# White specs on driftwood?



## EmagdniM (Nov 29, 2007)

What could cause white specs to form on driftwood? It looks like Ick...but none of the fish have it on them...so Im not sure if it is. Any clues?


----------



## cichlidaholic (Dec 7, 2005)

Have you treated the tank with any antibiotics recently?
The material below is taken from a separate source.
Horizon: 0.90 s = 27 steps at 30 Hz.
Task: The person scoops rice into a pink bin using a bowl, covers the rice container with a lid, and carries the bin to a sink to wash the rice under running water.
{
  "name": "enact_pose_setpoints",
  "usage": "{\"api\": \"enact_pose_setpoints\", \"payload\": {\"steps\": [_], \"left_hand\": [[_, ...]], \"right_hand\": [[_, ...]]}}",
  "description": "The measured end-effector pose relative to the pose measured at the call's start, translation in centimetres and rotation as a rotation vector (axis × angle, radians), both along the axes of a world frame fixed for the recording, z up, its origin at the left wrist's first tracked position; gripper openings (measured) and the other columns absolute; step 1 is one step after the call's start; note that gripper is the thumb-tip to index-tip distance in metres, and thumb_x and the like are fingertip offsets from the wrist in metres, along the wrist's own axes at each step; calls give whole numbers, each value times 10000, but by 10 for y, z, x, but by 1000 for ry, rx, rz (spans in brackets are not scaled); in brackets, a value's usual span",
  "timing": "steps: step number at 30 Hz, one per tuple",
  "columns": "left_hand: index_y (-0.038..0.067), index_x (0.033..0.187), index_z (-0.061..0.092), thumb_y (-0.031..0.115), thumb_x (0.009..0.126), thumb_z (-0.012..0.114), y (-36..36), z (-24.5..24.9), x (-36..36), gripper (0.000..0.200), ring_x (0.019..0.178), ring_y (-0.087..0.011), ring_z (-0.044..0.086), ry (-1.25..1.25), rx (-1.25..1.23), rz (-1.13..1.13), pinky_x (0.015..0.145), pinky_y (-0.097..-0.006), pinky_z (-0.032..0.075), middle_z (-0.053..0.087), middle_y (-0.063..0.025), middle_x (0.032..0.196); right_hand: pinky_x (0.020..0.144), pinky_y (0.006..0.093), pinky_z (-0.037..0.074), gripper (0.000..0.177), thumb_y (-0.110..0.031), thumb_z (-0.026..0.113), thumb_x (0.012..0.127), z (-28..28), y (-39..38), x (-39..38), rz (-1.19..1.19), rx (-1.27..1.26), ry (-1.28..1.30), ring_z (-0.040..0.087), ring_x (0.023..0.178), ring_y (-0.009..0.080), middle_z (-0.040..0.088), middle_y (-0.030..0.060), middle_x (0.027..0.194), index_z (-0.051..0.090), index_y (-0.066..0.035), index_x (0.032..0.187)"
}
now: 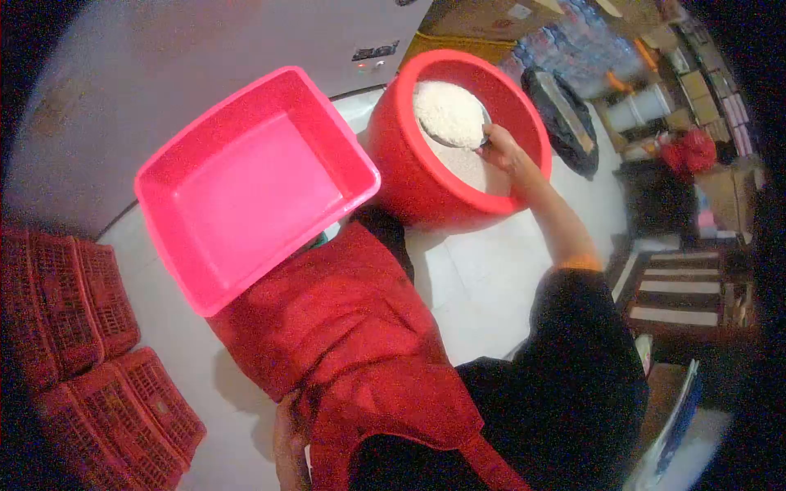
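My right hand [501, 149] is closed on the edge of a round bowl heaped with white rice [449, 113]. The bowl is inside the mouth of a large red tub [393, 155], above more pale grain [467, 166] in the tub. To the left, an empty pink rectangular basin [258, 188] lies tilted against the upper end of my red apron [360, 327]. Part of my left arm [291, 446] shows at the bottom beside the apron; the fingers of my left hand are hidden.
Stacked red plastic crates [123, 409] stand at the lower left. A grey panel [205, 41] rises behind the basin. A black bag [561, 123] lies right of the tub. Shelves with boxes [700, 98] and a slatted wooden rack [675, 286] are on the right.
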<state>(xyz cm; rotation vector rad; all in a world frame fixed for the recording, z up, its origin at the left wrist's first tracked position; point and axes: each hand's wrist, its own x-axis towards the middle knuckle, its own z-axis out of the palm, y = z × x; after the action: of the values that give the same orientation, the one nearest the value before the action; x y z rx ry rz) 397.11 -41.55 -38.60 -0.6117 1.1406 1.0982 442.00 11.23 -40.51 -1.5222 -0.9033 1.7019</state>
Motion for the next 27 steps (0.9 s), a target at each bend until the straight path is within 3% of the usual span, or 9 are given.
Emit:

Do you have good water circulation in the tank?

Kim


----------



## EmagdniM (Nov 29, 2007)

Havent treated it with anything. The only circulation is from the filter, a Emporer 400...which seems to do fine being it takes food all the way to the bottom when it gets into the current...


----------



## cichlidaholic (Dec 7, 2005)

I don't know what it might be, then.

Any chance of posting pics?

Kim


----------



## EmagdniM (Nov 29, 2007)

I can try to get a few when I get home but im not sure if my cam is good enough to get em. theyre pretty small and faint. Ill give it a try when I get home though.

Thanks


----------



## EmagdniM (Nov 29, 2007)

Thats the best I could do...this is also on the other items in the tank...[/img]


----------



## Peacock88 (Jan 21, 2007)

Try bumping it. They may just be small air bubbles from inside the would.
Otherwise I have no idea :-?


----------



## cichlidaholic (Dec 7, 2005)

How long has this tank been set up?

I can't really see it very well, but I'm thinking it may be some sort of calcium deposits from the water itself. I don't think it's anything to worry about, and it will probably resolve on it's own as the tank becomes better established. (I'm guessing that it's fairly new, but I may be wrong...)

Kim


----------



## EmagdniM (Nov 29, 2007)

The tank has been running since last December, but some of the rocks in it were only put in a few weeks ago. Ill try the bumping it idea to see if that could be it...otherwise Im not sure...kinda weird. I might just take everything out this weekend and soak it in bleach water....at least it doesnt seem to be effecting the fish.


----------